→ ASSIGNED TASK
Excluding images, repeat the data exactly as given.
---*---
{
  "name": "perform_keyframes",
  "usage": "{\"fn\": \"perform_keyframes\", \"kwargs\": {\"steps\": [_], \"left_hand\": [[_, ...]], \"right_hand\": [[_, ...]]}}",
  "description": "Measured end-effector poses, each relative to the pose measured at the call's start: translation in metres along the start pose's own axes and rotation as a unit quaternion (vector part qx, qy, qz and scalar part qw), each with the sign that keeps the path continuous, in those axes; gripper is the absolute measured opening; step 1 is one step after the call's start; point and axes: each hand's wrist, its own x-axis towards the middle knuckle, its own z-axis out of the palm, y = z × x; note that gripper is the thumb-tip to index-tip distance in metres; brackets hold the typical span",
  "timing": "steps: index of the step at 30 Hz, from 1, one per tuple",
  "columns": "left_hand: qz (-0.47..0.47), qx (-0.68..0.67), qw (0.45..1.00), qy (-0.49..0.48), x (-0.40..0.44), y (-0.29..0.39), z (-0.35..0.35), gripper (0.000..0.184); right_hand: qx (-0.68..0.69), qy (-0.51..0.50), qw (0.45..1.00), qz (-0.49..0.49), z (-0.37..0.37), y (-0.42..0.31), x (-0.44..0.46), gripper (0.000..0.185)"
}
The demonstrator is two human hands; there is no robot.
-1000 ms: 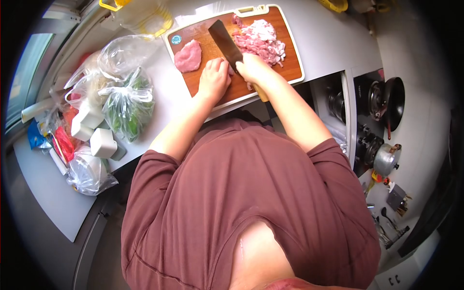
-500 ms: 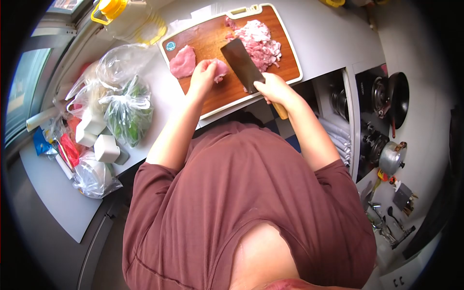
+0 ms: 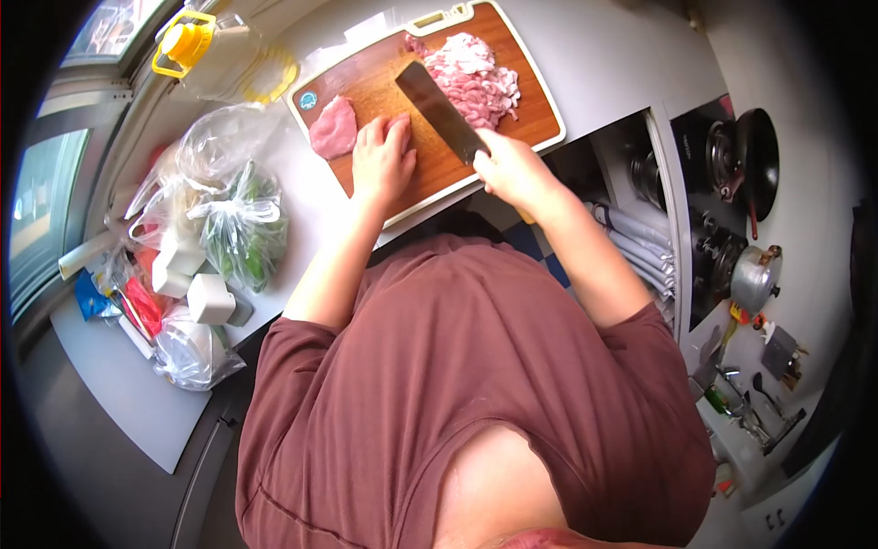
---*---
→ ANSWER SPACE
{
  "name": "perform_keyframes",
  "usage": "{\"fn\": \"perform_keyframes\", \"kwargs\": {\"steps\": [_], \"left_hand\": [[_, ...]], \"right_hand\": [[_, ...]]}}",
  "description": "Measured end-effector poses, each relative to the pose measured at the call's start: translation in metres along the start pose's own axes and rotation as a unit quaternion (vector part qx, qy, qz and scalar part qw), each with the sign that keeps the path continuous, in those axes; gripper is the absolute measured opening; step 1 is one step after the call's start; point and axes: each hand's wrist, its own x-axis towards the middle knuckle, its own z-axis out of the palm, y = z × x; note that gripper is the thumb-tip to index-tip distance in metres; brackets hold the typical span",
  "timing": "steps: index of the step at 30 Hz, from 1, one per tuple",
  "columns": "left_hand: qz (-0.47..0.47), qx (-0.68..0.67), qw (0.45..1.00), qy (-0.49..0.48), x (-0.40..0.44), y (-0.29..0.39), z (-0.35..0.35), gripper (0.000..0.184); right_hand: qx (-0.68..0.69), qy (-0.51..0.50), qw (0.45..1.00), qz (-0.49..0.49), z (-0.37..0.37), y (-0.42..0.31), x (-0.44..0.46), gripper (0.000..0.185)"
}
The demonstrator is two human hands; there is no robot.
-1000 ms: 
-500 ms: 
+0 ms: 

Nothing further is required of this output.